## YOUR GOAL:
For each record below, give an exact transcription.
[EXERCISE INPUT Boundary: Start]
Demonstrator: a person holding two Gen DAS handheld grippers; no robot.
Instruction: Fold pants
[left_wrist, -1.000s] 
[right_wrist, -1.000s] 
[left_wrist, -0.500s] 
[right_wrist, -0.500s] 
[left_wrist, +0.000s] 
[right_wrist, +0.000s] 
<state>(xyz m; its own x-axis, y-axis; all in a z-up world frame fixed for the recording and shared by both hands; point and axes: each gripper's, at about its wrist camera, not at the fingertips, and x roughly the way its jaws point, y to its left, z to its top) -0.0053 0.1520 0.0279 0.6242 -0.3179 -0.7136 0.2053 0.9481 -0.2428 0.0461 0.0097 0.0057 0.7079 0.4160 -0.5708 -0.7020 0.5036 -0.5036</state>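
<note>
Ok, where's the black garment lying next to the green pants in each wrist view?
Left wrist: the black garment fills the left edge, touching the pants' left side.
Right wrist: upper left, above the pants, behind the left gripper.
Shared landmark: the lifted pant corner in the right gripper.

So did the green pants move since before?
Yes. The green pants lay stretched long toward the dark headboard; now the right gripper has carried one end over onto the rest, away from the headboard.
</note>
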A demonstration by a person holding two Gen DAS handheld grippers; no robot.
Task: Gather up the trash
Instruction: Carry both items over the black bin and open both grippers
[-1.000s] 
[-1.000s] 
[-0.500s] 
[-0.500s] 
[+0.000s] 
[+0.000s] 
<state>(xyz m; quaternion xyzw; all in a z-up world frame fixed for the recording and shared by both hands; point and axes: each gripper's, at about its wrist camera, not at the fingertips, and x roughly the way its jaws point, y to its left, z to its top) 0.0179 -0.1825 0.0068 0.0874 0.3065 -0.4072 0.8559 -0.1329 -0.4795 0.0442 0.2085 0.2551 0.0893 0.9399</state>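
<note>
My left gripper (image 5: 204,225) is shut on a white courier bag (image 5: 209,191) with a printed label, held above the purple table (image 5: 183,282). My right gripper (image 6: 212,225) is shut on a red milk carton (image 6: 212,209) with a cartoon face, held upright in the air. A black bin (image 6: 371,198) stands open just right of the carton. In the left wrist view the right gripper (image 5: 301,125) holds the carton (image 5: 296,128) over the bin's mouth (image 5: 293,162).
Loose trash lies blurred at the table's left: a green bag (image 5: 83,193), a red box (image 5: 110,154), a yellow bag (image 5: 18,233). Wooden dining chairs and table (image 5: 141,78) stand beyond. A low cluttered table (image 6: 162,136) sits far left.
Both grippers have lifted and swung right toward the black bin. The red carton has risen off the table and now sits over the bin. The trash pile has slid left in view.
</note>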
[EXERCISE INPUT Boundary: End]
## WRITTEN ANSWER:
Demonstrator: a person holding two Gen DAS handheld grippers; no robot.
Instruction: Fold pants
[left_wrist, -1.000s] 
[right_wrist, -1.000s] 
[left_wrist, -0.500s] 
[right_wrist, -0.500s] 
[left_wrist, +0.000s] 
[right_wrist, +0.000s] 
<state>(xyz m; its own x-axis, y-axis; all in a z-up world frame fixed for the recording and shared by both hands; point and axes: each gripper's, at about its wrist camera, not at the fingertips, and x roughly the way its jaws point, y to its left, z to its top) -0.0053 0.1520 0.0279 0.6242 -0.3179 -0.7136 0.2053 0.9481 -0.2428 0.0461 0.0097 0.0057 0.7079 0.4160 -0.5708 -0.7020 0.5036 -0.5036</state>
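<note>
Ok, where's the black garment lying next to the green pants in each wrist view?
Left wrist: the black garment fills the left edge, touching the pants' left side.
Right wrist: upper left, above the pants, behind the left gripper.
Shared landmark: the lifted pant corner in the right gripper.

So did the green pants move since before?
Yes. The green pants lay stretched long toward the dark headboard; now the right gripper has carried one end over onto the rest, away from the headboard.
</note>
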A demonstration by a person holding two Gen DAS handheld grippers; no robot.
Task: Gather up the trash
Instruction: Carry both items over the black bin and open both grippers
[-1.000s] 
[-1.000s] 
[-0.500s] 
[-0.500s] 
[+0.000s] 
[+0.000s] 
<state>(xyz m; quaternion xyzw; all in a z-up world frame fixed for the recording and shared by both hands; point and axes: each gripper's, at about its wrist camera, not at the fingertips, and x roughly the way its jaws point, y to its left, z to its top) 0.0179 -0.1825 0.0068 0.0874 0.3065 -0.4072 0.8559 -0.1329 -0.4795 0.0442 0.2085 0.2551 0.0893 0.9399</state>
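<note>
My left gripper (image 5: 204,225) is shut on a white courier bag (image 5: 209,191) with a printed label, held above the purple table (image 5: 183,282). My right gripper (image 6: 212,225) is shut on a red milk carton (image 6: 212,209) with a cartoon face, held upright in the air. A black bin (image 6: 371,198) stands open just right of the carton. In the left wrist view the right gripper (image 5: 301,125) holds the carton (image 5: 296,128) over the bin's mouth (image 5: 293,162).
Loose trash lies blurred at the table's left: a green bag (image 5: 83,193), a red box (image 5: 110,154), a yellow bag (image 5: 18,233). Wooden dining chairs and table (image 5: 141,78) stand beyond. A low cluttered table (image 6: 162,136) sits far left.
Both grippers have lifted and swung right toward the black bin. The red carton has risen off the table and now sits over the bin. The trash pile has slid left in view.
</note>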

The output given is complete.